Load Models Locally¶
This guide explains the three ways to load models from local storage in inference-models.
Overview¶
The inference-models library supports three distinct approaches for loading models locally:
- Custom Model Packages - Run models with custom architectures not in the main package (both code and weights from local directory)
- Locally Cached Packages - Load models from cached packages distributed via weights providers (useful for development)
- Direct Checkpoint Loading - Load training checkpoints directly (currently RF-DETR only)
Each approach serves different use cases - choose based on your needs.
1. Custom Model Packages¶
Load models with custom architectures not in the main inference-models package. This approach is especially valuable for production deployment of proprietary or experimental models.
When to Use¶
- Custom architectures - Run models with architectures not submitted to the main package
- Proprietary models - Keep your model code and architecture private
- Using
inference-modelsas a deployment tool - Leverage production-ready tooling (multi-backend support, model loading, preprocessing) and integration with the Roboflow ecosystem (Workflows, InferencePipeline)
Package Structure¶
A custom model package contains both the model implementation code and weights:
my_custom_model/
├── model_config.json # Points to your model class
├── model.py # Your model implementation
└── weights.pt # Model weights (optional)
Loading Custom Models¶
from inference_models import AutoModel
model = AutoModel.from_pretrained(
"/path/to/my_custom_model",
allow_local_code_packages=True
)
Security Warning
Only enable allow_local_code_packages for trusted sources.

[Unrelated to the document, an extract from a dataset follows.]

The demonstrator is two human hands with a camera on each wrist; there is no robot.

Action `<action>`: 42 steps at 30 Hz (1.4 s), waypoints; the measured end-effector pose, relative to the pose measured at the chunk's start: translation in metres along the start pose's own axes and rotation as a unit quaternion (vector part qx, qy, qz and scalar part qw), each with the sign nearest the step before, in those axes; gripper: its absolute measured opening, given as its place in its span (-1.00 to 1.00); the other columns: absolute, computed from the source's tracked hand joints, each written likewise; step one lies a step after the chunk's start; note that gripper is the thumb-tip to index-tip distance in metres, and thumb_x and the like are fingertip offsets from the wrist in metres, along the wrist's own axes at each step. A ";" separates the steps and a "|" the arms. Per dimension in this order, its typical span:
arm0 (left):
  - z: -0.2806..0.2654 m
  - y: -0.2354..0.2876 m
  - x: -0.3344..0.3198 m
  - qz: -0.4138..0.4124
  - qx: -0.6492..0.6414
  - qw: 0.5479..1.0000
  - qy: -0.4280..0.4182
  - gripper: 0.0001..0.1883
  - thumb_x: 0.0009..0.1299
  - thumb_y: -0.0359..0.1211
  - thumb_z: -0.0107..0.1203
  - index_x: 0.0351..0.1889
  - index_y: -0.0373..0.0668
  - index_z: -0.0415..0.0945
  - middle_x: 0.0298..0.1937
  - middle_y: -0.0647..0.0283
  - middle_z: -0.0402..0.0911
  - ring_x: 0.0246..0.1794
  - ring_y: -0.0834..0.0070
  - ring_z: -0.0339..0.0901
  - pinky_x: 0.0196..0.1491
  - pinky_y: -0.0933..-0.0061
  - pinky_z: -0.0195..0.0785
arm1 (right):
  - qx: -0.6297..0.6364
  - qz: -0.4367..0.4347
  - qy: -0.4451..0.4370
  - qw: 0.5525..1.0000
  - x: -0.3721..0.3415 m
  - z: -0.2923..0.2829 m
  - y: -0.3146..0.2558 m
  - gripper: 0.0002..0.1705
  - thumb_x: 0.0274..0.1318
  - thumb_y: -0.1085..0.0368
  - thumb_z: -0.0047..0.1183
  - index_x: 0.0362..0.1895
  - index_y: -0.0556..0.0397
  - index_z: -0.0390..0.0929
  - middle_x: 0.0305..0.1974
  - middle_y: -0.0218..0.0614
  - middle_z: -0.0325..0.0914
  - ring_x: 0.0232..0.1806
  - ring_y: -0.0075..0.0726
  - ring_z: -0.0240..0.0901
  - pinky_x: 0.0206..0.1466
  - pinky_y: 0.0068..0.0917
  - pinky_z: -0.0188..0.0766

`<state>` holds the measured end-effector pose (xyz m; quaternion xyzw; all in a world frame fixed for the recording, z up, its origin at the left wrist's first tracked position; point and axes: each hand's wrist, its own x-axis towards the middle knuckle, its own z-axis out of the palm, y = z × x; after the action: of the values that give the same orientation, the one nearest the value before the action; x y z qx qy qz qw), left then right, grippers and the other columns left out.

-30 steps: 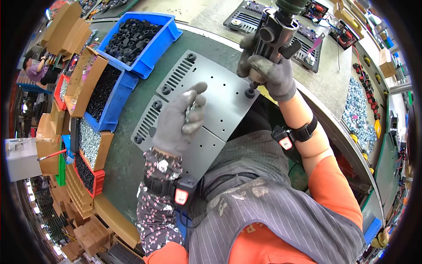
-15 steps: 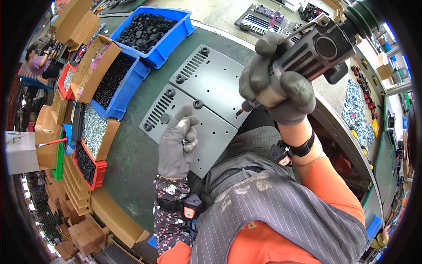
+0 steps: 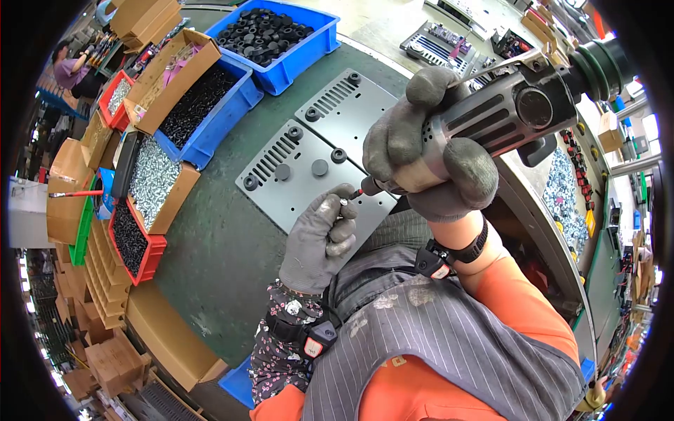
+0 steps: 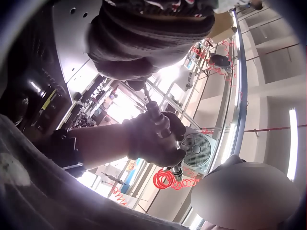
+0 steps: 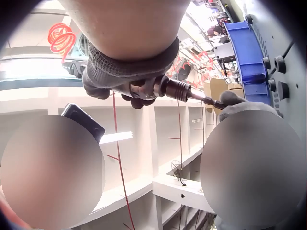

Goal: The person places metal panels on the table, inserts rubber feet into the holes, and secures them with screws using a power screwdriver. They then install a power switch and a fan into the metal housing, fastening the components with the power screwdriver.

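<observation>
In the head view the gloved right hand (image 3: 432,151) grips a power screwdriver (image 3: 498,112), its bit pointing left at the fingertips of the gloved left hand (image 3: 321,238). Those fingers are curled and pinch a small shiny screw (image 3: 344,201) at the bit's tip. Below the hands lie two grey metal plates (image 3: 274,200) side by side, with slots and black round feet (image 3: 339,155) near their corners. Two dark discs (image 3: 320,167) rest on the nearer plate. The right wrist view shows the bit (image 5: 207,100) meeting the left fingertips.
Blue bins (image 3: 281,74) of black parts stand at the back left, beside a cardboard box of silver screws (image 3: 153,182) and a red bin (image 3: 149,258) of dark screws. Slotted panels with circuit boards (image 3: 439,45) lie beyond. A seated person (image 3: 70,74) is at far left.
The screwdriver has left the far plate's corner foot and swung over to the left hand. The left fingers have closed in around a screw at the bit. More loose feet now show on the nearer plate.
</observation>
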<state>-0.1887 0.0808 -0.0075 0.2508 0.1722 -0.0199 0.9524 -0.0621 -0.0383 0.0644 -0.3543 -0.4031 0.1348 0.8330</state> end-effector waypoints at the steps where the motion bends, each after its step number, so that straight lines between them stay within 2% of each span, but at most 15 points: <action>1: 0.003 0.000 -0.001 -0.004 -0.007 1.000 -0.005 -0.73 0.47 -0.30 -0.11 0.02 -0.27 0.39 -0.38 0.37 0.44 -0.58 0.78 0.16 -0.64 0.82 0.02 | 0.010 0.005 0.008 1.000 -0.002 0.002 0.000 -0.39 -0.06 0.02 0.05 0.03 0.07 0.23 -0.50 -0.35 0.37 -0.55 -0.28 0.39 -0.55 -0.43 0.42; 12: 0.012 -0.009 0.004 -0.084 -0.062 0.991 -0.082 -0.69 0.46 -0.23 -0.09 0.01 -0.24 0.41 -0.45 0.37 0.39 -0.58 0.73 0.16 -0.67 0.79 0.04 | 0.067 -0.011 0.032 0.997 -0.012 -0.015 -0.006 -0.39 -0.03 -0.03 0.02 0.05 0.04 0.27 -0.58 -0.48 0.30 -0.74 -0.46 0.20 -0.71 -0.55 0.15; 14: 0.040 0.010 -0.003 -0.080 0.327 0.938 0.078 -0.62 0.40 -0.12 0.01 -0.02 -0.23 0.46 -0.42 0.39 0.42 -0.53 0.73 0.26 -0.61 0.72 0.16 | 0.051 0.016 0.138 0.989 -0.013 -0.022 -0.010 -0.41 0.03 -0.07 -0.05 0.05 0.05 0.28 -0.52 -0.49 0.33 -0.68 -0.47 0.23 -0.65 -0.58 0.20; 15: 0.033 0.011 0.005 -0.079 0.327 0.938 0.080 -0.62 0.40 -0.12 0.01 -0.02 -0.23 0.46 -0.42 0.39 0.42 -0.53 0.73 0.26 -0.61 0.72 0.16 | 0.053 0.010 0.134 0.990 -0.013 -0.033 -0.012 -0.43 0.08 -0.07 -0.09 0.04 0.06 0.30 -0.48 -0.49 0.35 -0.58 -0.49 0.27 -0.60 -0.58 0.19; 17: 0.015 0.014 0.027 0.145 0.642 0.749 0.081 -0.62 0.32 -0.11 0.10 -0.09 -0.20 0.52 -0.38 0.34 0.52 -0.43 0.60 0.43 -0.45 0.55 0.32 | 0.055 0.010 0.170 0.984 -0.015 -0.044 -0.018 -0.45 0.09 -0.05 -0.09 0.03 0.07 0.32 -0.47 -0.46 0.36 -0.51 -0.47 0.29 -0.51 -0.54 0.19; 18: 0.016 0.019 0.034 0.144 0.643 0.748 0.082 -0.62 0.32 -0.11 0.10 -0.09 -0.20 0.52 -0.38 0.34 0.52 -0.43 0.60 0.43 -0.45 0.55 0.32 | 0.044 -0.003 0.177 0.983 -0.016 -0.052 -0.019 -0.45 0.09 -0.05 -0.09 0.03 0.09 0.33 -0.47 -0.45 0.36 -0.51 -0.46 0.29 -0.47 -0.52 0.19; 20: 0.021 0.027 0.050 0.276 0.861 0.406 0.134 -0.70 0.26 -0.17 0.14 -0.14 -0.12 0.55 -0.34 0.24 0.58 -0.32 0.40 0.51 -0.27 0.40 0.37 | 0.051 -0.001 0.171 0.984 -0.020 -0.062 -0.022 -0.45 0.09 -0.03 -0.09 0.02 0.12 0.33 -0.48 -0.42 0.35 -0.49 -0.44 0.31 -0.41 -0.49 0.21; 24: 0.021 0.026 0.072 0.209 0.884 0.398 0.126 -0.73 0.19 -0.21 0.17 -0.18 -0.06 0.58 -0.35 0.16 0.58 -0.29 0.31 0.51 -0.19 0.35 0.36 | 0.042 -0.003 0.172 0.984 -0.027 -0.070 -0.029 -0.46 0.03 0.06 -0.06 0.00 0.20 0.32 -0.49 -0.34 0.38 -0.51 -0.35 0.35 -0.43 -0.44 0.28; 26: 0.036 0.019 0.065 0.195 0.846 0.486 0.101 -0.75 0.19 -0.22 0.17 -0.19 -0.04 0.58 -0.35 0.16 0.58 -0.32 0.31 0.52 -0.23 0.35 0.37 | 0.045 -0.003 0.188 0.981 -0.032 -0.073 -0.032 -0.47 -0.02 0.12 -0.04 -0.02 0.24 0.31 -0.50 -0.26 0.41 -0.51 -0.27 0.39 -0.45 -0.41 0.33; 28: 0.054 0.009 0.053 0.139 0.855 0.492 0.092 -0.76 0.19 -0.24 0.17 -0.21 -0.06 0.59 -0.34 0.18 0.59 -0.34 0.31 0.54 -0.24 0.38 0.38 | -0.038 0.025 0.189 0.981 -0.037 -0.075 -0.032 -0.47 -0.03 0.15 -0.01 -0.03 0.26 0.32 -0.51 -0.23 0.44 -0.54 -0.29 0.42 -0.46 -0.44 0.35; 30: 0.047 -0.007 0.052 0.178 0.811 0.558 0.014 -0.76 0.18 -0.25 0.18 -0.20 -0.07 0.59 -0.32 0.19 0.61 -0.34 0.32 0.56 -0.25 0.40 0.40 | -0.038 0.021 0.195 0.980 -0.034 -0.070 -0.028 -0.50 -0.06 0.22 0.03 -0.03 0.27 0.33 -0.52 -0.21 0.46 -0.55 -0.30 0.43 -0.46 -0.47 0.37; 33: 0.036 -0.025 0.058 0.199 0.809 0.553 -0.006 -0.71 0.17 -0.25 0.19 -0.15 -0.08 0.57 -0.30 0.19 0.61 -0.32 0.33 0.57 -0.24 0.40 0.41 | -0.040 0.034 0.188 0.981 -0.030 -0.065 -0.020 -0.54 -0.11 0.39 0.06 -0.04 0.27 0.32 -0.53 -0.19 0.47 -0.56 -0.36 0.42 -0.46 -0.50 0.36; 36: 0.034 -0.031 0.059 0.209 0.810 0.547 0.014 -0.70 0.17 -0.25 0.20 -0.14 -0.10 0.56 -0.31 0.19 0.61 -0.33 0.31 0.57 -0.25 0.38 0.41 | -0.124 0.100 0.156 0.975 -0.026 -0.063 -0.015 -0.46 -0.09 0.19 0.09 -0.02 0.22 0.32 -0.49 -0.26 0.44 -0.48 -0.30 0.42 -0.40 -0.40 0.40; 41: 0.030 -0.036 0.063 0.223 0.791 0.568 0.041 -0.73 0.15 -0.23 0.21 -0.24 -0.14 0.55 -0.36 0.19 0.58 -0.37 0.27 0.55 -0.30 0.31 0.40 | -0.117 0.150 0.096 0.977 -0.023 -0.061 0.006 -0.52 -0.14 0.32 0.16 -0.08 0.16 0.33 -0.50 -0.26 0.44 -0.47 -0.35 0.44 -0.40 -0.39 0.43; 42: 0.029 -0.036 0.063 0.225 0.818 0.529 0.039 -0.73 0.21 -0.18 0.15 -0.20 -0.08 0.54 -0.35 0.18 0.58 -0.36 0.22 0.55 -0.30 0.24 0.39 | -0.115 0.153 0.095 0.977 -0.022 -0.062 0.008 -0.52 -0.14 0.32 0.16 -0.08 0.16 0.33 -0.50 -0.26 0.44 -0.47 -0.35 0.44 -0.40 -0.39 0.43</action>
<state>-0.1249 0.0383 -0.0216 0.9507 0.0558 0.0726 0.2962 -0.0283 -0.0735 0.0200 -0.5160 -0.2763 0.1790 0.7908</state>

This allows execution of arbitrary Python code from the model package.
Creating Custom Model Packages¶
Step 1: Create model_config.json¶
The config file specifies which Python module and class to load:
Required fields:
model_module- Name of the Python file containing your model class (e.g.,"model.py")model_class- Name of the class in that module (e.g.,"MyCustomDetector")

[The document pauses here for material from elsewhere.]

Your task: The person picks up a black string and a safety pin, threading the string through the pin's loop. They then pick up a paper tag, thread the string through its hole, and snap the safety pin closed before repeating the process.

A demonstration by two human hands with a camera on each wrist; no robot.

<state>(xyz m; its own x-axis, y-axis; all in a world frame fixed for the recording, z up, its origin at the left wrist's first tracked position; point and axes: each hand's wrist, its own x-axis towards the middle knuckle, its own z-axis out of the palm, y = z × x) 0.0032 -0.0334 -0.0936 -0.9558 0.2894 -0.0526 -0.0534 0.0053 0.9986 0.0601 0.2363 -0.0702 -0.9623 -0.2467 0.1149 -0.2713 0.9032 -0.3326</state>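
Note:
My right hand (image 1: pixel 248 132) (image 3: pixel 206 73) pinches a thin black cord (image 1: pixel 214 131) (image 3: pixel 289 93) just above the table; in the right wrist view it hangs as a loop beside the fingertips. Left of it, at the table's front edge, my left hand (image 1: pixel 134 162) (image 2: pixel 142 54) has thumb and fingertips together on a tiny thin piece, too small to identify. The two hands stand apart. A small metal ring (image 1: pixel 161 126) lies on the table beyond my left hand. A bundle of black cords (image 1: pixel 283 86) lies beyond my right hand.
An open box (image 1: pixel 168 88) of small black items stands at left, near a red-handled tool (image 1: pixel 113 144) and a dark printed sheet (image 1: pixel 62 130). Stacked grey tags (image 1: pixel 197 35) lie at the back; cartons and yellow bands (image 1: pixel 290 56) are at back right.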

Step 2: Implement Your Model Class¶
Your model class must comply with the standard .from_pretrained(...) classmethod schema that all models use:
Example: Object Detection Model
from typing import List, Optional, Union
import numpy as np
import torch
from inference_models import ObjectDetectionModel, Detections
from inference_models.developer_tools import get_model_package_contents
class MyCustomDetector(ObjectDetectionModel[torch.Tensor, torch.Tensor]):
@classmethod
def from_pretrained(
cls,
model_name_or_path: str,
device: torch.device = torch.device("cpu"),
**kwargs,
) -> "MyCustomDetector":
"""Load model from package directory.
Args:
model_name_or_path: Path to model package directory
device: Device to load model on
**kwargs: Additional arguments
Returns:
Initialized model instance
"""
# Get model package contents
package_contents = get_model_package_contents(
model_package_dir=model_name_or_path,
elements=["weights.pt", "config.json"] # Files you need
)
# Load your model
model = torch.load(package_contents["weights.pt"], map_location=device)

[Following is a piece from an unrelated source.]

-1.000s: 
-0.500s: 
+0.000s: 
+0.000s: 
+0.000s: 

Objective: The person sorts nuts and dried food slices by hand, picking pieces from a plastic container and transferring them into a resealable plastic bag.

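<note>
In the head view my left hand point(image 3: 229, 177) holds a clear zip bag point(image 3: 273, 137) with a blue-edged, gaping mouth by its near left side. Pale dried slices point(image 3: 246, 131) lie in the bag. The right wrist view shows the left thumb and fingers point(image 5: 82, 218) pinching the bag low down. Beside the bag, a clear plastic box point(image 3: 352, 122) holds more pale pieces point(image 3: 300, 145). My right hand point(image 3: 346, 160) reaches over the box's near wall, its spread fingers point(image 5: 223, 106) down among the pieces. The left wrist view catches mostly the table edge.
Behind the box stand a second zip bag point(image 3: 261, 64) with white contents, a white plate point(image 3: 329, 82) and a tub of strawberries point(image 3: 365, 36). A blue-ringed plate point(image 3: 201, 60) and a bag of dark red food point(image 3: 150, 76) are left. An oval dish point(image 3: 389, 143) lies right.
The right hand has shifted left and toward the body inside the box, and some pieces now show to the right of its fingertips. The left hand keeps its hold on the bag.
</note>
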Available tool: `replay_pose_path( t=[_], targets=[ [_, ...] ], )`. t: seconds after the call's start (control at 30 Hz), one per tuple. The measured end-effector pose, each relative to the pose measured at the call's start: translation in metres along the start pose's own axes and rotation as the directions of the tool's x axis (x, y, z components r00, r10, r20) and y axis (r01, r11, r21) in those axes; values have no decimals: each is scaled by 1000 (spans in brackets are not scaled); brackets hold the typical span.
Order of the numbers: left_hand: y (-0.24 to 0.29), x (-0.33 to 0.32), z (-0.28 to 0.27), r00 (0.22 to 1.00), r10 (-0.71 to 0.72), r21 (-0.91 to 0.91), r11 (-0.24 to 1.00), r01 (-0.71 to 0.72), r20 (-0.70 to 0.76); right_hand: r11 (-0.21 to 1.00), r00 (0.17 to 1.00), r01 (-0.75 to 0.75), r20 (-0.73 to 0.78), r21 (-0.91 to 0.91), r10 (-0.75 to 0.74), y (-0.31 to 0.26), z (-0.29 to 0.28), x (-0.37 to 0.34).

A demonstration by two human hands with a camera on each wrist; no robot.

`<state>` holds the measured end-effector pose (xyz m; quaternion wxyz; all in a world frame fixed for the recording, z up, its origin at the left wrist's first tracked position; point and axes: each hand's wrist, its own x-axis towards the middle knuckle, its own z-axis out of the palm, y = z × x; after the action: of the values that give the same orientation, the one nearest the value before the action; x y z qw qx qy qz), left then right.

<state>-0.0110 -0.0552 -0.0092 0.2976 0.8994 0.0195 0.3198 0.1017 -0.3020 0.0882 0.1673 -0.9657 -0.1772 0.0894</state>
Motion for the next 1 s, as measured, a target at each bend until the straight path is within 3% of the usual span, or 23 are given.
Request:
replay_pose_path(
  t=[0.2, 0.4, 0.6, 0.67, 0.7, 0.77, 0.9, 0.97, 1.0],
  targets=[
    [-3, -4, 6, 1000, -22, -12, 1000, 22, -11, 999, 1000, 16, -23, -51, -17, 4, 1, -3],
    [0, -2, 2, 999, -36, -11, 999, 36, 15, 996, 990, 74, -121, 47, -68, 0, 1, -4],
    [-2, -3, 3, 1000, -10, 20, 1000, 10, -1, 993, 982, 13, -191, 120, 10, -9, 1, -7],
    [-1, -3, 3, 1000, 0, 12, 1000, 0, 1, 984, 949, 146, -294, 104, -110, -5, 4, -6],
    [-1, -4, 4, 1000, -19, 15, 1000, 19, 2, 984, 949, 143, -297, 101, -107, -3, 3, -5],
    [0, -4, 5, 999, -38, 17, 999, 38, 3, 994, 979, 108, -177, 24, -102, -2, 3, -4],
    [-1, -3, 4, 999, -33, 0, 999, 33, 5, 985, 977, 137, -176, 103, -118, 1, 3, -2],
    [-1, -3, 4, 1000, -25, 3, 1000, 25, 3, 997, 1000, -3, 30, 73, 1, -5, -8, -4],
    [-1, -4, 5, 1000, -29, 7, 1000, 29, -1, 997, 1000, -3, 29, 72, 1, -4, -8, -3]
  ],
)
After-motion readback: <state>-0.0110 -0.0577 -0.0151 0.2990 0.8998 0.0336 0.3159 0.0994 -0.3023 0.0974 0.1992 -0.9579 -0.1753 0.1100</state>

return cls(model=model, device=device)
def pre_process(self, images, **kwargs):
# Your preprocessing logic
pass
def forward(self, pre_processed_images, **kwargs):
# Your inference logic
pass
def post_process(self, model_results, **kwargs) -> Detections:
# Your postprocessing logic
pass
Example: Classification Model
from typing import List, Optional, Union
import numpy as np
import torch
from inference_models import ClassificationModel, ClassificationPrediction, ColorFormat
from inference_models.developer_tools import get_model_package_contents
class MyClassificationModel(ClassificationModel[torch.Tensor, torch.Tensor]):
@classmethod
def from_pretrained(
cls,
model_name_or_path: str,
device: torch.device = torch.device("cpu"),
**kwargs,
) -> "MyClassificationModel":
# Load model package contents
package_contents = get_model_package_contents(
model_package_dir=model_name_or_path,
elements=["weights.pt"]
)
# Initialize your model
model = torch.load(package_contents["weights.pt"], map_location=device)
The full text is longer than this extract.